Home prices surged 11.3 percent this year compared to 2012, the latest
housing data by the National Association of REALTORS® (NAR) shows.
A rise in home prices has pulled more home owners out from underwater
with the return of equity this year, NAR notes.
On NAR's Economists' Outlook blog, researchers explain that a borrower who
bought a median-priced home in 2004 and held it for nine years - the average
tenure in a home - would now have $28,114 in equity (this includes combined
price appreciation and paying down mortgage principle).

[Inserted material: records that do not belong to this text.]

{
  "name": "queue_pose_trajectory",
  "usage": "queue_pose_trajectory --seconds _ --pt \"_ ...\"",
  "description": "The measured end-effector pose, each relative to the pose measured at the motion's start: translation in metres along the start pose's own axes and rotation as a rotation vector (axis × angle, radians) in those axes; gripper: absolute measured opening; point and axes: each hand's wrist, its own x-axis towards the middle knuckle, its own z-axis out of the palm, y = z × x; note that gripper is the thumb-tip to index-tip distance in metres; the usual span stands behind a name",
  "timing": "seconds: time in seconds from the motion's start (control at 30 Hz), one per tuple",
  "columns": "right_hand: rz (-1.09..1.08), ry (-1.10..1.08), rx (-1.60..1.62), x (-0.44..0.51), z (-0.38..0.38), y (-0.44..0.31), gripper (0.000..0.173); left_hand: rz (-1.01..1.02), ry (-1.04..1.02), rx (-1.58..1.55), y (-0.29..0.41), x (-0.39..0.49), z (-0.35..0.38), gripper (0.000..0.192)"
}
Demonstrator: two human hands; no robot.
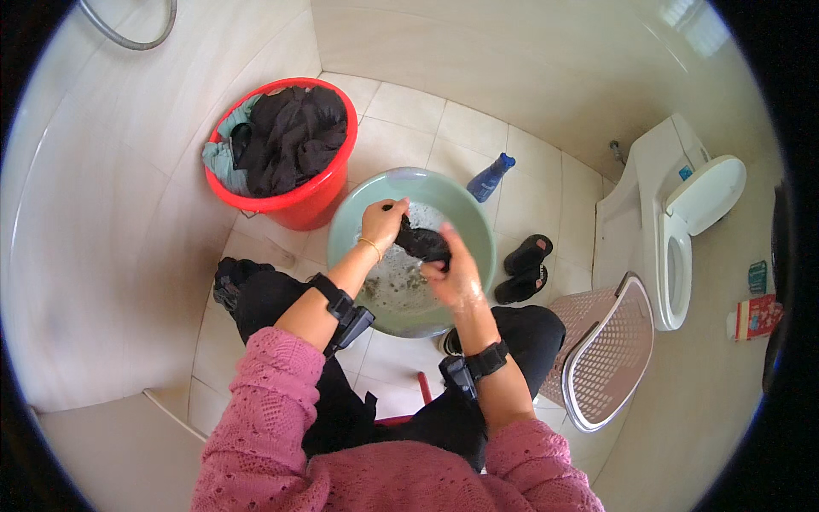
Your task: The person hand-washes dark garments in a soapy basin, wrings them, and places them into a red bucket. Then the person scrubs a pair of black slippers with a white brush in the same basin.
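A wet black cloth item [422, 243], bunched and twisted, is stretched between my two hands over a pale green basin [358, 192]. My left hand [382, 225] grips its upper left end, and a bit of the black fabric sticks out above the fist. At the lower right end, my right hand [455, 272] has thumb and fingers around the cloth; it is slightly blurred and wet with suds. Cloudy, foamy water [400, 281] lies in the basin below.
Left of the basin stands a red bucket [320, 198] heaped with dark and light-blue clothes [291, 137]. A blue bottle [491, 178], black slippers [528, 269], a pink laundry basket [604, 352] and a toilet [677, 269] are rightward. A dark fabric bundle [237, 278] lies by my left knee.
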Motion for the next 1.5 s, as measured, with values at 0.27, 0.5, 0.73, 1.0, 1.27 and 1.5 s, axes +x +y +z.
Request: queue_pose_trajectory --seconds 0.27,0.5,0.73,1.0,1.27,1.5 --pt "-0.427 0.210 -0.106 0.008 -0.019 -0.035 0.014 -0.188 -0.583 -0.563 0.016 -0.018 -0.038 0.035" --pt "-0.038 -0.144 0.007 0.028 -0.031 0.009 0.037 0.691 -0.185 0.230 0.041 -0.088 0.014 0.027" --pt "-0.056 -0.004 0.087 0.023 -0.016 0.058 0.044 0.886 0.006 0.551 0.014 -0.072 0.029 0.029" --pt "-0.099 -0.018 -0.019 0.021 -0.008 0.033 0.030 0.597 0.001 0.284 0.034 -0.054 0.021 0.027" --pt "-0.028 0.080 -0.014 0.009 0.003 0.041 0.030 0.531 0.081 0.517 0.022 -0.045 0.011 0.032" --pt "-0.299 0.037 0.020 0.007 -0.002 -0.028 0.019 0.135 -0.456 0.202 0.014 -0.021 -0.018 0.047"
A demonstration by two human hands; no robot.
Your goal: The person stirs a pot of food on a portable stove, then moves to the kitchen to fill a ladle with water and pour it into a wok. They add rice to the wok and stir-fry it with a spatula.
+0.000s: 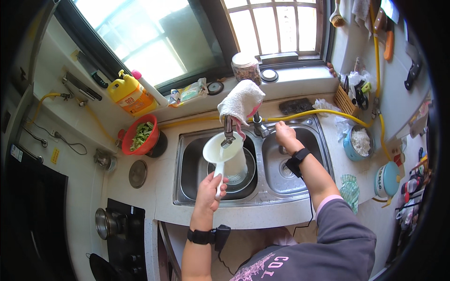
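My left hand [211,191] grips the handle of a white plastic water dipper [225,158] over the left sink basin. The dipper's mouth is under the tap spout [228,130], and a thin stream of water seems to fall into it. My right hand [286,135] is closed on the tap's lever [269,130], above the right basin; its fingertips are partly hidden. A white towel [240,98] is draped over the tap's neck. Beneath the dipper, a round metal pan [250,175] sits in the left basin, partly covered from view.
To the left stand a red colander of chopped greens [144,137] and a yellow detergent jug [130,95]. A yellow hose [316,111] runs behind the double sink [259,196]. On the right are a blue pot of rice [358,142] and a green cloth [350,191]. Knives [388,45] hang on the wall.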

A home owner who purchased a median priced home in 2012 would have
more than $23,000 in equity.
Home owners who purchased in 2006 and 2007 - during the peak of the market
- have faced the biggest falls in home prices, but NAR researchers note they
are "nearly in positive equity" territory. A home owner who bought a home in
2006, for example, and owned through 2012 would have been underwater by
about $28,200. However, by this year, that downfall has lessened to $4,700.
Home owners who bought since 2007 are mostly in positive equity, according to
A study released last week by CoreLogic showed that more home
owners were regaining equity. About 13 percent of all homes with a mortgage
remain in negative equity by the end of the third quarter, compared to 14.7
percent who stood in negative equity at the end of the second quarter.